### Description of the task
Return the run of lines below that opens with the line containing "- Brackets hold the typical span" and closes with the line containing "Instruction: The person", keeping each one exact.

### Source material
- - -
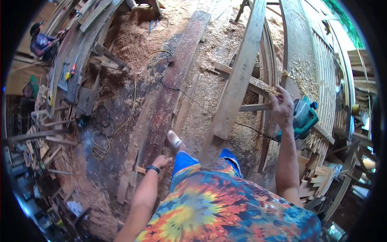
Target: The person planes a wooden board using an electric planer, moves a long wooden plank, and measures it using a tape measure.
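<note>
My right hand (pixel 283 105) reaches out to the right with its fingers spread and slightly bent, over the end of a wooden crosspiece (pixel 254 83) strewn with shavings. Just right of it, a teal electric planer (pixel 305 117) rests tilted, its dark cord running off to the left. My left hand (pixel 162 161), with a dark band on the wrist, hangs low beside my leg, its fingers loosely bent and nothing visible in them. Between my hands a long wooden plank (pixel 238 76) stretches away from my body, its near end close to my waist.
A long reddish board (pixel 171 88) lies on the shaving-covered floor. Yellow cord (pixel 100 151) is coiled at left. A bench (pixel 74 68) holds a screwdriver (pixel 73 68); another person (pixel 42 42) sits beyond it. A wide board (pixel 299 48) and stacked slats (pixel 325 80) stand at right.
</note>
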A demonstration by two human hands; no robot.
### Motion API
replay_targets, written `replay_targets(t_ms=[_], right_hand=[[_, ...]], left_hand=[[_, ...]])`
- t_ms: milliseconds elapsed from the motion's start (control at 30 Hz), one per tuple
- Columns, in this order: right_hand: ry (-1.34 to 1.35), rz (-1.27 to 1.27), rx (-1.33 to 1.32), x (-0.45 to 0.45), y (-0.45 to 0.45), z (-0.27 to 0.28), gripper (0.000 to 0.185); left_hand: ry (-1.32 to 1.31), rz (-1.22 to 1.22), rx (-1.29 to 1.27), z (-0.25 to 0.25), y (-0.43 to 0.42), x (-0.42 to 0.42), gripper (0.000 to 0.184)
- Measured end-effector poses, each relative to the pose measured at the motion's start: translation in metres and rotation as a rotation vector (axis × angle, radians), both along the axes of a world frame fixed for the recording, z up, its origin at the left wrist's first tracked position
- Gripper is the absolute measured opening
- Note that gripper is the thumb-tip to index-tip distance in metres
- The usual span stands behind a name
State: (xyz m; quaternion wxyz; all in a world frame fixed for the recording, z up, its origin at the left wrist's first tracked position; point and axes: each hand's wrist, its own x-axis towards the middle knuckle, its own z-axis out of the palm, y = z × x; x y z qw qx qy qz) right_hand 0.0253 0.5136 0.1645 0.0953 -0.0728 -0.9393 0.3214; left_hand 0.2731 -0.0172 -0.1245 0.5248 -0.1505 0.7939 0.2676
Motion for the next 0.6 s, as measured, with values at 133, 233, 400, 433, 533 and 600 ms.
replay_targets(t_ms=[133,233,400,433,533,600], right_hand=[[0.147,0.095,0.255,-0.008,-0.096,-0.016,0.074],[-0.067,-0.019,0.252,-0.011,-0.143,-0.018,0.088],[-0.076,-0.096,0.299,-0.007,-0.163,-0.035,0.096],[-0.065,-0.106,0.306,-0.007,-0.164,-0.037,0.096],[-0.039,-0.128,0.304,-0.009,-0.165,-0.043,0.094],[-0.047,-0.144,0.271,-0.010,-0.168,-0.040,0.093]], left_hand=[[-0.125,0.338,0.103,-0.040,-0.055,0.019,0.051],[-0.054,0.397,0.105,-0.018,-0.096,0.002,0.045],[0.030,0.495,0.022,-0.005,-0.182,-0.048,0.041],[0.044,0.484,0.000,-0.007,-0.194,-0.060,0.040],[0.028,0.477,0.001,-0.013,-0.219,-0.093,0.038],[0.045,0.454,0.004,0.003,-0.205,-0.120,0.034]])
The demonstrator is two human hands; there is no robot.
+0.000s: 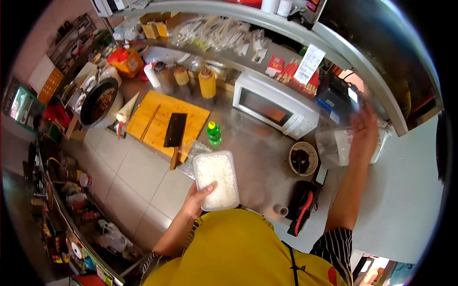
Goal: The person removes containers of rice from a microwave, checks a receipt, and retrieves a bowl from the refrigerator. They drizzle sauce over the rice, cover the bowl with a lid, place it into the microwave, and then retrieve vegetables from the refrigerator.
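Observation:
My left hand [194,200] grips a clear plastic container of white rice [217,176], with the thumb over its top edge and the fingers underneath. The container is held in front of my yellow apron, near the counter's front edge. Reaching far to the right, my right hand [365,124] has its fingers stretched out and slightly blurred. It is beside a black and blue receipt printer [336,95] and over a white plastic bag [343,145]; I cannot tell whether it touches either. Nothing shows in its fingers.
A wooden cutting board [157,107] carries a black cleaver [175,131]. Nearby stand a green bottle [213,133], a yellow squeeze bottle [207,83] and a white microwave [276,105]. A bowl of dark sauce [303,159] sits right of centre. A paper slip [310,64] hangs from the shelf.

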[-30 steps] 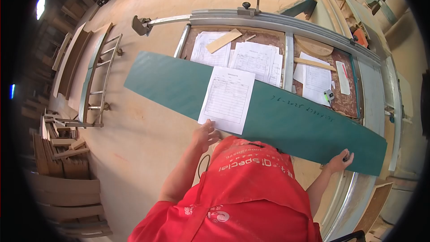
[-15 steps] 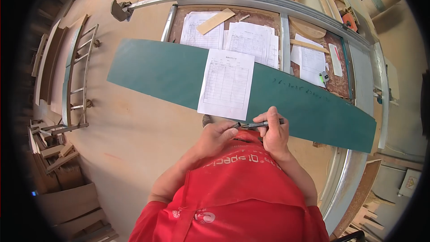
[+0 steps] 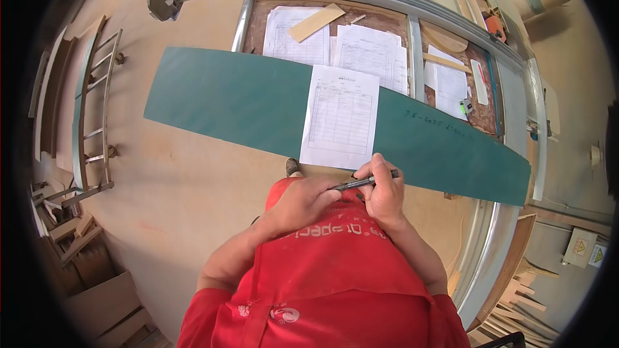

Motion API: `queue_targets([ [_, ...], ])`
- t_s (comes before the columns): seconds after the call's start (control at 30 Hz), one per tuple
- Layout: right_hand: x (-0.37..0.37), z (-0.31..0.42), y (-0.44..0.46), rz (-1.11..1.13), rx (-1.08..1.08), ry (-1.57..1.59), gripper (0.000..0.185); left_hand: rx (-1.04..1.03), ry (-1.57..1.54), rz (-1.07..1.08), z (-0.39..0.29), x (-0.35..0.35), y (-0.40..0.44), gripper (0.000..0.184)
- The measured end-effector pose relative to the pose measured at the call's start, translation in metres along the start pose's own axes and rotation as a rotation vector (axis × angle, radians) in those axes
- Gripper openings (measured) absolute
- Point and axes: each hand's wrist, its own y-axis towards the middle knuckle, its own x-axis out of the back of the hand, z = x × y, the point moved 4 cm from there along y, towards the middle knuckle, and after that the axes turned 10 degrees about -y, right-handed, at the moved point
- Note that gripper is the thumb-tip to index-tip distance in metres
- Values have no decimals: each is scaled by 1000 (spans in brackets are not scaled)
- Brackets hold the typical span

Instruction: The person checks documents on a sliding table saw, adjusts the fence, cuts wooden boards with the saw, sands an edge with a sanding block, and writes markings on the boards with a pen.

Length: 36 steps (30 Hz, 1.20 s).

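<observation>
A black pen (image 3: 364,182) lies slantwise between my two hands, in front of the red apron. My right hand (image 3: 385,192) grips its barrel between thumb and fingers. At its other end, my left hand (image 3: 304,202) is closed on the pen's cap, which the fingers mostly hide. Just beyond my hands, a printed sheet (image 3: 340,118) rests flat on a long green panel (image 3: 225,93). Dark handwriting marks the panel right of the sheet.
Behind the panel, a metal-framed table (image 3: 417,58) holds more papers (image 3: 371,55), wood strips (image 3: 316,22) and a tape measure (image 3: 465,107). A wheeled metal rack (image 3: 105,109) stands at left. Boards (image 3: 103,303) are stacked at lower left, and wood offcuts (image 3: 522,309) lie at lower right.
Both hands have left the panel's near edge and come together at the pen. Since half a second ago, the gap between pen and cap has closed. The view has shifted.
</observation>
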Motion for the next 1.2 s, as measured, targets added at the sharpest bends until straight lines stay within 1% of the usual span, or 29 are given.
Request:
queue_targets([
  [0.1,-5,14,-2,-92,336,-354,49,26,-156,-16,3,0,3,26],
  [0.13,-6,16,-2,-140,444,-462,48,-25,-230,-41,9,-5,5,31],
  [0.17,-3,12,-3,-183,538,-540,47,25,-309,-17,13,-8,8,32],
  [0.2,1,9,-4,-99,201,-166,47,83,-383,7,16,-9,11,34],
  [0.3,14,6,4,-78,257,-134,46,226,-644,29,23,-20,27,38],
  [0.33,16,2,11,-98,282,-71,46,271,-740,24,25,-24,36,40],
  [0.43,37,10,34,8,118,-195,52,751,-889,110,40,-27,54,41],
  [0.47,49,1,49,77,72,-194,42,672,-722,-26,43,-26,62,38],
  [0.53,70,-8,76,46,237,-334,30,508,-363,-270,56,-34,79,37],
  [0.57,81,-11,88,23,321,-400,24,399,-12,-450,68,-29,81,41],
  [0.6,96,-3,105,-42,529,-511,6,280,344,-610,82,-23,76,50],
  [0.63,111,-2,123,-91,569,-566,8,144,705,-747,90,-18,74,63],
  [0.73,158,-4,168,-216,665,-719,17,408,642,-858,126,-7,65,91],
  [0.8,185,-11,200,-262,729,-791,24,489,661,-869,135,-13,66,92],
  [0.83,196,-14,216,-257,731,-803,24,528,675,-875,133,-13,70,92],
  [0.9,213,-23,242,-257,728,-827,24,776,478,-891,128,-13,75,83],
  [0.93,219,-28,253,-226,690,-817,23,892,370,-897,125,-15,79,78],
  [1.03,228,-37,276,-155,623,-876,30,1042,337,-782,134,-13,81,64],
  [1.13,228,-41,293,-122,647,-974,46,952,126,-875,137,-24,85,46],
  [1.2,232,-41,301,-101,649,-1004,57,682,-143,-1016,138,-32,94,42],
])
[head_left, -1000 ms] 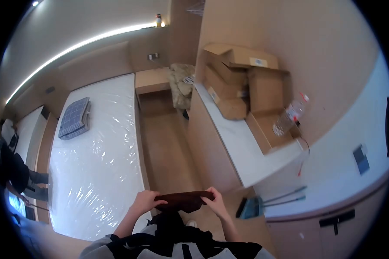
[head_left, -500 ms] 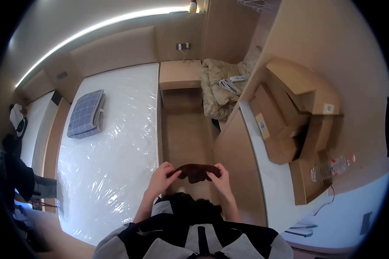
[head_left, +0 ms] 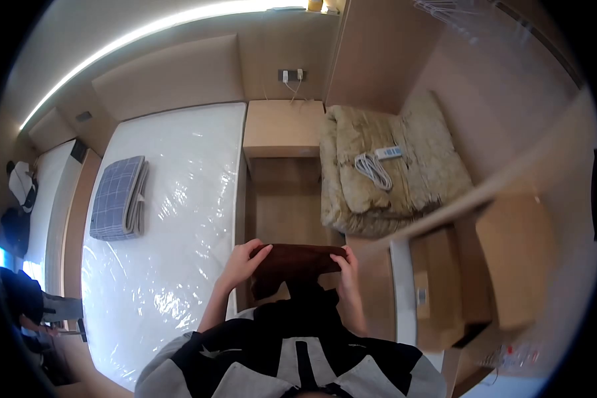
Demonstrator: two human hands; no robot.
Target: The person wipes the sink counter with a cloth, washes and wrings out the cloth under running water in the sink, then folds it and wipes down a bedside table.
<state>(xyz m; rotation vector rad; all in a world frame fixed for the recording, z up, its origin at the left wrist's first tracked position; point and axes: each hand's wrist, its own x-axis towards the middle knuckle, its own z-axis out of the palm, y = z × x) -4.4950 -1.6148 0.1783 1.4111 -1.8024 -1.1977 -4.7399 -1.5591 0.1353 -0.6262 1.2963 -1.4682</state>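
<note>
A dark brown cloth (head_left: 292, 260) is stretched between my two hands in front of my body, its lower part hanging down. My left hand (head_left: 241, 264) pinches one upper corner between thumb and fingers. At the other end of the top edge, my right hand (head_left: 345, 268) grips the cloth. What kind of cloth it is I cannot make out. To my left is a plastic-wrapped mattress (head_left: 186, 205) with a folded blue-grey checked cloth (head_left: 116, 202) on it.
Ahead stands a bedside cabinet (head_left: 282, 126) beneath a wall socket (head_left: 292, 75). On its right lies a folded beige quilt (head_left: 351, 189) with a white power strip (head_left: 389, 153). Cardboard boxes (head_left: 517, 259) and a blurred plastic bottle (head_left: 511, 357) are at right. Another person (head_left: 23, 295) is far left.
The brown cloth has unfolded and hangs lower and wider between my hands. My view has shifted forward and right, showing more of the quilt.
</note>
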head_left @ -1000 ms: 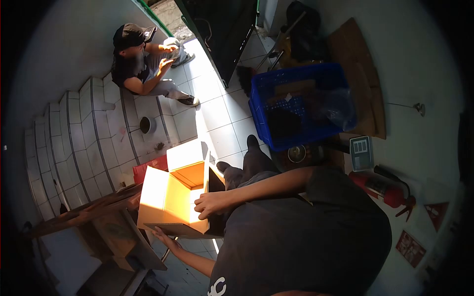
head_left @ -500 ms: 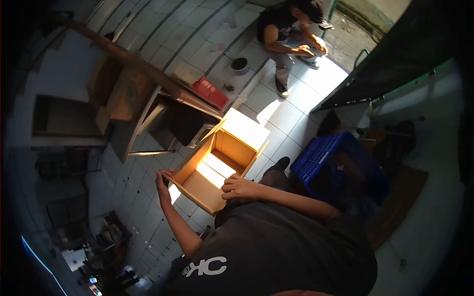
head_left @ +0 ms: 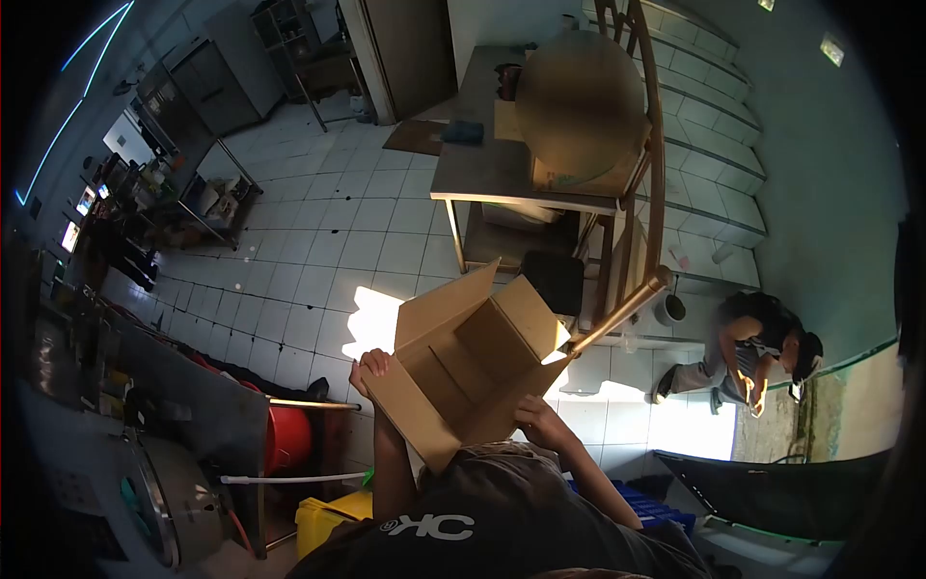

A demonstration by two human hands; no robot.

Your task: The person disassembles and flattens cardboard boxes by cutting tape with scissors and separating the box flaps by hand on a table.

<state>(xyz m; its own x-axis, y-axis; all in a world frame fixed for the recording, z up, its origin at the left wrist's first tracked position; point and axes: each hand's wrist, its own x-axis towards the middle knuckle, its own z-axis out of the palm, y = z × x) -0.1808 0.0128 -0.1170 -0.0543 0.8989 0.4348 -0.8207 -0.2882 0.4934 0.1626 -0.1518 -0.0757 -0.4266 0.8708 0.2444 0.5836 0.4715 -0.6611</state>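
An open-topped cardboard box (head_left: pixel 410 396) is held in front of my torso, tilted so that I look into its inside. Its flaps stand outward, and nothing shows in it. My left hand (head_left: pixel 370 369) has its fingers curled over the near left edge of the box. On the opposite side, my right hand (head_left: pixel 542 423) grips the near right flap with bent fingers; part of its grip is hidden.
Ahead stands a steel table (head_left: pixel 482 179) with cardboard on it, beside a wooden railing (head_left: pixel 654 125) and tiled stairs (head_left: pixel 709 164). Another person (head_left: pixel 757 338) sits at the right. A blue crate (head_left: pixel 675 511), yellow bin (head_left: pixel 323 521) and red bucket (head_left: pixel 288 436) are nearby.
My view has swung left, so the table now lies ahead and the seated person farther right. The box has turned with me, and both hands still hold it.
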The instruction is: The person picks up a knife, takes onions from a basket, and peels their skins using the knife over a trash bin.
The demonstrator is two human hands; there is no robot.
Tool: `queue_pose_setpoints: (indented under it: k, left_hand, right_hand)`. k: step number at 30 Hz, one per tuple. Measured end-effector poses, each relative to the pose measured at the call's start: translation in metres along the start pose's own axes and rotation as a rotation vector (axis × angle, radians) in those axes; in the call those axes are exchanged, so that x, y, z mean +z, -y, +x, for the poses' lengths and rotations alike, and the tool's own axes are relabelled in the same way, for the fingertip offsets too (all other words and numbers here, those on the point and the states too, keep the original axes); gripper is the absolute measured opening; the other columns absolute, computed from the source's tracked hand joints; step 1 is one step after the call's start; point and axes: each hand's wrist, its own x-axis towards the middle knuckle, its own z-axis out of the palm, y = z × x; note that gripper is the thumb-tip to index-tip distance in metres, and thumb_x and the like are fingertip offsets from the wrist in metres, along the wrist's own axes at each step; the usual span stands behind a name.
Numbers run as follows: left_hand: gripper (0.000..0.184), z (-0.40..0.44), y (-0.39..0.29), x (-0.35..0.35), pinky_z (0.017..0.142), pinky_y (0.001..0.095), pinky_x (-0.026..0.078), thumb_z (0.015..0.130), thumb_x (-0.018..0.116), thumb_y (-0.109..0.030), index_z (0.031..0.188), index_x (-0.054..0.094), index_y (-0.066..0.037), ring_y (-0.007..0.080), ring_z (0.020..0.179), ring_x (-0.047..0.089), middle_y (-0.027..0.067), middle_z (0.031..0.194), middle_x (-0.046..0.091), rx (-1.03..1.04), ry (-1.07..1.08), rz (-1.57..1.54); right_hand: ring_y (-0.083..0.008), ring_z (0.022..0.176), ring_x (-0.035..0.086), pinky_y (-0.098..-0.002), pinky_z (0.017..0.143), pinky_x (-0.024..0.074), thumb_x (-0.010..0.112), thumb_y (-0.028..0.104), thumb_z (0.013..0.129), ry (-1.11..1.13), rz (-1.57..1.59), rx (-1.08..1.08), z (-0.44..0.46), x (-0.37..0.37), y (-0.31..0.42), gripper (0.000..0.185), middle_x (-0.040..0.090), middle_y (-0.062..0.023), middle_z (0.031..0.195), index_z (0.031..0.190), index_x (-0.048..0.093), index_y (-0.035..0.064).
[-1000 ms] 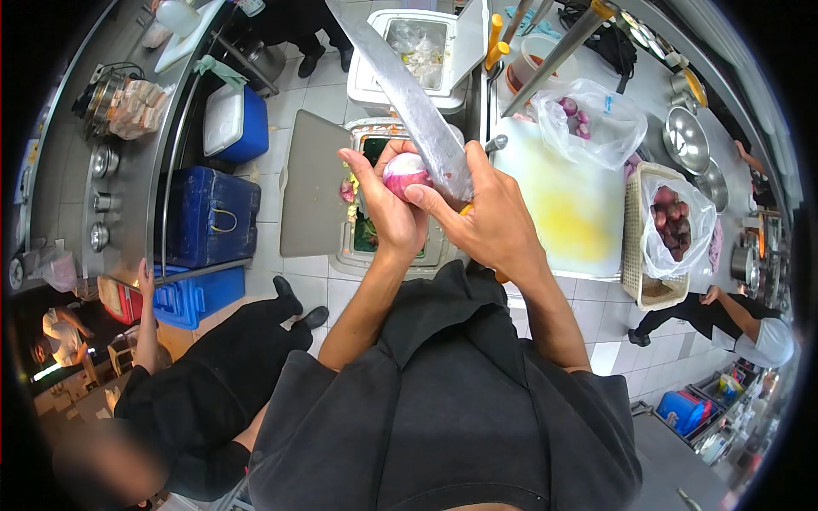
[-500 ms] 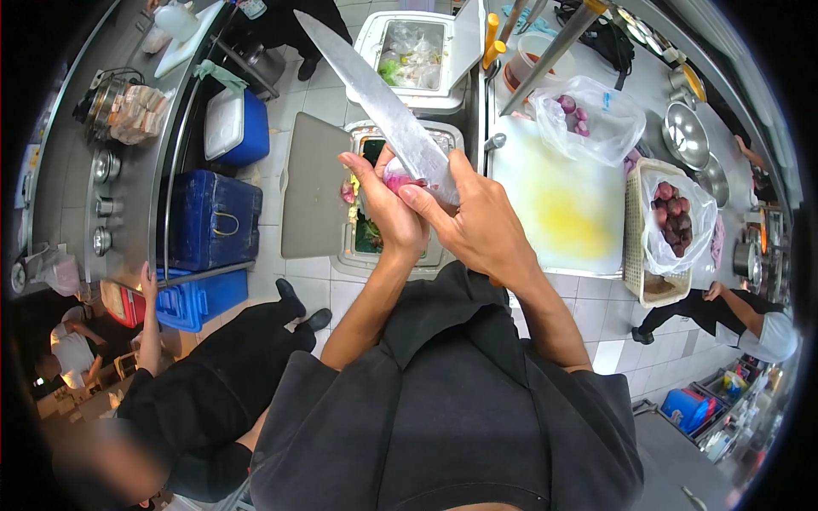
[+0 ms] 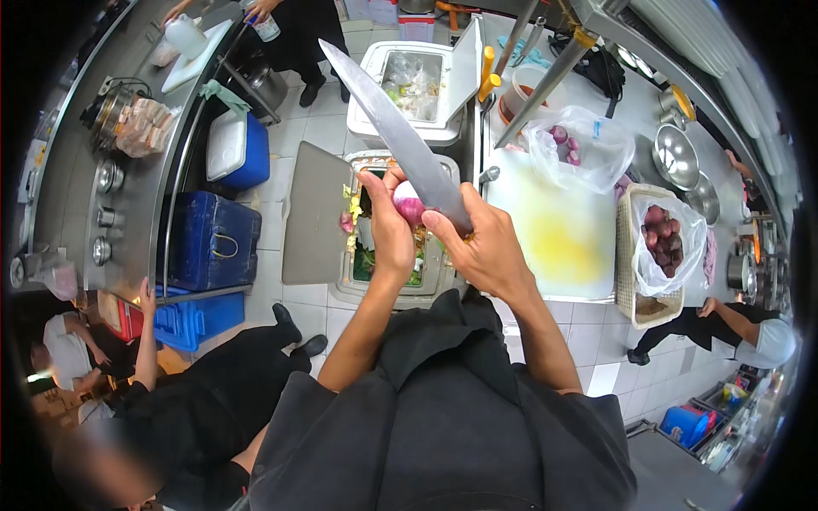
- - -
### Solution below
- Brackets hold the typical span

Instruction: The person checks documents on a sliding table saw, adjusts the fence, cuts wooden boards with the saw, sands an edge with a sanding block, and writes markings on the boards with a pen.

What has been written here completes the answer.